# bass note rhythm confusion...



## Tricket (Jan 3, 2008)

i'm going through this book of mine at home and got to the bass note rhythm part. After that it had silent strums now in the bass note part it said after the bass note you play the bottom three strings only. So when i got to the silent strums it swapped back to strumming the whole chord. Then it added in a bass note rhythm with silent strums and so i don't know whether i'm supposed to only strum the last three in that rhythm. so my question is this when you see a bass note in a rhythm do you only strike the last three strings??


----------



## Tricket (Jan 3, 2008)

i lack a scanner so i had to draw it sorry for bad quality:
| \/ _ _ \/
o /\ -- /\

it's a rhythm pattern the first the first beat is a bass note according to the book it's used on the following chord progression: C Dm Em Dm C Dm Em Dm F G C Am F G C

hopefully that clears it up a little more.


----------



## Tricket (Jan 3, 2008)

the book is called complete learn to play acoustic guitar manual by Brett Duncan and what do you mean by standard notation?


----------



## Tricket (Jan 3, 2008)

k when you say strum the rest of the chord is that including the bass strings? aka if there is a bass note in a rhythm pattern do you always exclude the bass strings when strumming afterward?


----------



## drak10687 (May 24, 2007)

Well.. I would say that if it says to play the chord, then you play the whole chord... unless it says otherwise somewhere.

Generally, if I'm going to specifically hit bass notes for a song, then when I strum the chord, I'll only hit the higher strings (to create a sort of contrast), but if I'm accurately trying to play a specific song, then obviously it depends on the song. If you're trying to play an actual song, then try listening to it to figure it out... if not, then I would just play what sounds best.

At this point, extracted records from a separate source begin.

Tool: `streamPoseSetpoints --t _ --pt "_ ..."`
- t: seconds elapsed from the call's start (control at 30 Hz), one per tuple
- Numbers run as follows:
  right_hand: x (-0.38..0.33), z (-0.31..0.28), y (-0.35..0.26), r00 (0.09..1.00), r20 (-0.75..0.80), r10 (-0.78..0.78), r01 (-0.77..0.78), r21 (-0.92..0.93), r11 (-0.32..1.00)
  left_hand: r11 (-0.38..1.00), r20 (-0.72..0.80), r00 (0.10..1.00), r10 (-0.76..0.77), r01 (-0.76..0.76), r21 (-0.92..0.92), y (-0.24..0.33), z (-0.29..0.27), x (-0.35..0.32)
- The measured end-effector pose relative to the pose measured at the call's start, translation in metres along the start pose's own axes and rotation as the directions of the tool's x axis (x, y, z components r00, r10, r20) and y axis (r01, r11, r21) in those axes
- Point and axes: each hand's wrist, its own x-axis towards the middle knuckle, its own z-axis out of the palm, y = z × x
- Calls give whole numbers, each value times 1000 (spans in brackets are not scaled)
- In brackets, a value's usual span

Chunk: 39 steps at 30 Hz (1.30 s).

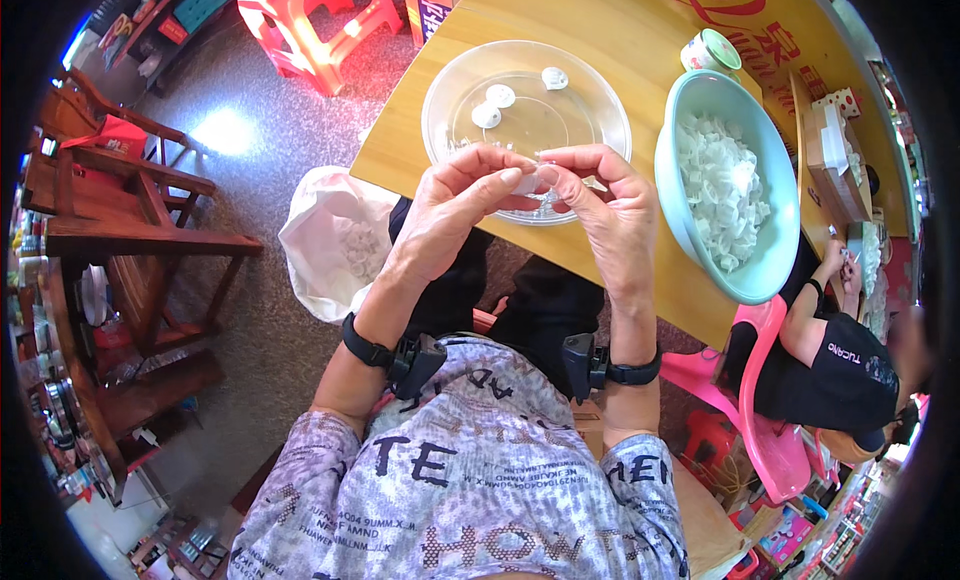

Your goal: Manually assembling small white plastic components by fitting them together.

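Observation:
My left hand [460, 200] and my right hand [607, 202] meet over the near edge of a clear round plastic tray [565, 115]. Thumbs and forefingers of both are pinched on a small whitish translucent piece [527, 185]; its exact kind is partly hidden by the fingers. In the tray lie a few round white cap-like pieces [500, 97], with small clear bits close to my left fingers. To the right, a pale turquoise basin [786, 185] holds a heap of small white translucent pieces [722, 185].
A green-and-white tub [712, 52] stands beyond the basin on the yellow wooden table [400, 145]. Left of my knees sits an open white bag [308, 245]. A pink chair [762, 380] and a co-worker [840, 365] are at right. Red stools [320, 40] and wooden chairs [150, 237] stand left.

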Motion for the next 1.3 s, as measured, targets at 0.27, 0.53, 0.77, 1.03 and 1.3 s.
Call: streamPoseSetpoints --t 0.27,0.53,0.77,1.03,1.3 --pt "-17 15 6 978 -183 -102 106 12 994 974 -69 998 12 -27 -226 12 15 3" --pt "-18 22 18 947 -255 -193 201 6 980 983 -69 997 36 -48 -175 6 18 2" --pt "-20 22 16 950 -262 -172 190 44 981 973 -50 997 63 -73 -221 2 17 2" --pt "-21 21 16 945 -260 -200 210 12 978 977 -65 996 68 -80 -200 3 19 1" --pt "-22 23 16 948 -259 -186 195 10 981 982 -81 990 111 -122 -141 -3 17 2"
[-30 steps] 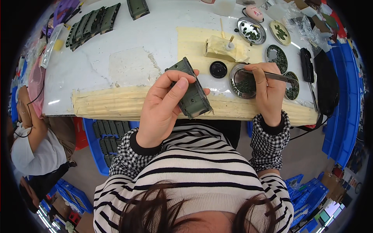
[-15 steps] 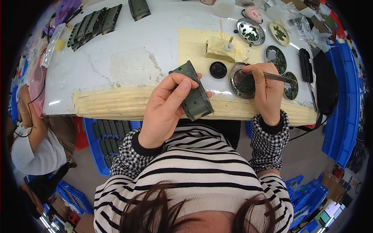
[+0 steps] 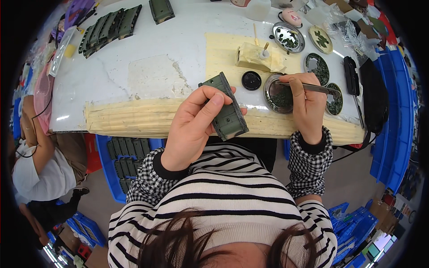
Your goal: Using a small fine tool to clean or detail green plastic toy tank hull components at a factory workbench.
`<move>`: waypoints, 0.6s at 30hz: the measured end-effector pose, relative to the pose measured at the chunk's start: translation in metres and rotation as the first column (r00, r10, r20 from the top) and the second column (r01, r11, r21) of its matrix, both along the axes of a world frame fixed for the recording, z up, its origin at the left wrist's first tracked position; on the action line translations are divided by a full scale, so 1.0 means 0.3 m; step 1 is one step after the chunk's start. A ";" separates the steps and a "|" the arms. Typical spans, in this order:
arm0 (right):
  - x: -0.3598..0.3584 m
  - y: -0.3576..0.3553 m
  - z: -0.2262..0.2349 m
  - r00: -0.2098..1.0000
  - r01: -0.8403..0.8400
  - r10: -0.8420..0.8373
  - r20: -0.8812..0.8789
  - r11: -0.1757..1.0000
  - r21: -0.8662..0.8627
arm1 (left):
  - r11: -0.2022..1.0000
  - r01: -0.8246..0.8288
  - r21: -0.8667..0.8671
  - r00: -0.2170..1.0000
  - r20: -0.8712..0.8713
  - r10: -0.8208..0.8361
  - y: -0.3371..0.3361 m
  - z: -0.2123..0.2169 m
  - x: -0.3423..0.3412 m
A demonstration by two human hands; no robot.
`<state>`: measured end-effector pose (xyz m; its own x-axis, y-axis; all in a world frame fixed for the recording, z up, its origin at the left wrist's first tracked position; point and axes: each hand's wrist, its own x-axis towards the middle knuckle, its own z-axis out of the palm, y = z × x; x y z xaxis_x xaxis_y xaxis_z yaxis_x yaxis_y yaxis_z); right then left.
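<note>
My left hand [image 3: 193, 120] grips a dark green camouflage-patterned plastic part [image 3: 227, 117] with a toothed long edge, held tilted above the table's front edge. Its thumb lies across the part's face, and fingertips show past the toothed edge. My right hand [image 3: 308, 105] is closed on metal tweezers [image 3: 315, 88], pinched between thumb and fingers. They lie roughly level over a round metal dish [image 3: 267, 99] of small dark green pieces and reach right toward another small dish [image 3: 328, 110] of green bits. Whether the tweezers hold a piece is too small to tell.
A round black lid [image 3: 251, 80] lies left of the metal dish, below a tape-wrapped block [image 3: 254, 58]. More dishes [image 3: 316, 67] hold green pieces. Several similar green parts [image 3: 109, 29] lie far left; a blue crate [image 3: 117, 178] holds more. Another person [image 3: 42, 165] sits at left.
My left hand and the green part have shifted slightly right and down. My right hand and the tweezers have hardly moved.
</note>
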<state>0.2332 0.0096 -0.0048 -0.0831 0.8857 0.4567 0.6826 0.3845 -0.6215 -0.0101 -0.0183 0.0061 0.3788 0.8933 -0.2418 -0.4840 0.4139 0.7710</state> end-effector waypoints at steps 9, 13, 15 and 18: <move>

Also, depending on the chord and how you strum it/the strumming pattern, it might not make a huge difference whether you specificly hit the bass note or not... though you always want to try to be as accurate as possible.

...ok, I guess that didn't help much


----------



## Red Foreman (Apr 3, 2008)

I'm thinking you let the bass note ring while strumming on the lower (higher in pitch)strings.So the bass note probally the root of the cord may go for say three beats while the the bottom three string are broken into eigths or sixteenths ect using a different rythem kind of like what you see in a lot of fingerstyle guitar.


----------